#### WHAT IS NEEDED
The line containing "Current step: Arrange" marks the start; repeat it and every following line exactly through the end of the entries.

-------- ENTRIES SUPPLIED

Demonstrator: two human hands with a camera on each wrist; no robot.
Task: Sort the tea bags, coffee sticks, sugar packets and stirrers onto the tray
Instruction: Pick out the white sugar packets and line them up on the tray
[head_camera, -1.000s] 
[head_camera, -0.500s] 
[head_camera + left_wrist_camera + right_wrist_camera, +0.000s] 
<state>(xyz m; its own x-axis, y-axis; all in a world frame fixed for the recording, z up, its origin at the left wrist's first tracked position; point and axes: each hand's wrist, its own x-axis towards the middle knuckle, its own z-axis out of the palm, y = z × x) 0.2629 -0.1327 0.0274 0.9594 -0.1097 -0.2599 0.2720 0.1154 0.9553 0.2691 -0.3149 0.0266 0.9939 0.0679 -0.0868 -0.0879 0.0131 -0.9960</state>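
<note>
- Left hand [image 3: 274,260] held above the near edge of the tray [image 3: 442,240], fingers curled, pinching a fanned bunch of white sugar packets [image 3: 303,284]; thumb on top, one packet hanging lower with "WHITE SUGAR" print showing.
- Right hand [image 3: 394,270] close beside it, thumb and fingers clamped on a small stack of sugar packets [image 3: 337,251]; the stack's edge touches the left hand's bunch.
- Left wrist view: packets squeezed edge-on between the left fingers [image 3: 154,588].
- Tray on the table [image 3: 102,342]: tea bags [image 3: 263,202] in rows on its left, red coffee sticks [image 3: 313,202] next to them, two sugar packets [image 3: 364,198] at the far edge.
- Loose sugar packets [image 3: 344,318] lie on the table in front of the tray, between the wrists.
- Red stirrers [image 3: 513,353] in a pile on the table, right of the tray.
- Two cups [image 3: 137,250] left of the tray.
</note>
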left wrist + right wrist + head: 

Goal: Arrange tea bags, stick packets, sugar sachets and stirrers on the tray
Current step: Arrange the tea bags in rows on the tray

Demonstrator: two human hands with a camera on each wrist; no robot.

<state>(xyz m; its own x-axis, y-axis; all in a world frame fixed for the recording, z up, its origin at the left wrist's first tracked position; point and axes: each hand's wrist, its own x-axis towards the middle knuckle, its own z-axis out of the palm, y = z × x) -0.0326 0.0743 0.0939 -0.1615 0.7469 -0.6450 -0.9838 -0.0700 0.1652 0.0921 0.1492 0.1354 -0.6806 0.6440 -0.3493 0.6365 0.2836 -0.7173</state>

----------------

#### RESPONSE TO THE EXERCISE
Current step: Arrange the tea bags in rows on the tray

Demonstrator: two human hands with a camera on each wrist; no robot.

<state>(xyz m; its own x-axis, y-axis; all in a world frame fixed for the recording, z up, its origin at the left wrist's first tracked position; point and axes: each hand's wrist, its own x-axis towards the middle knuckle, its own z-axis out of the palm, y = z × x) -0.0326 0.0743 0.0939 -0.1615 0.7469 -0.6450 -0.9838 -0.0700 0.1652 0.0921 0.1492 0.1354 -0.6806 0.6440 -0.3493 0.6365 0.2836 -0.7173</state>

This answer is finished.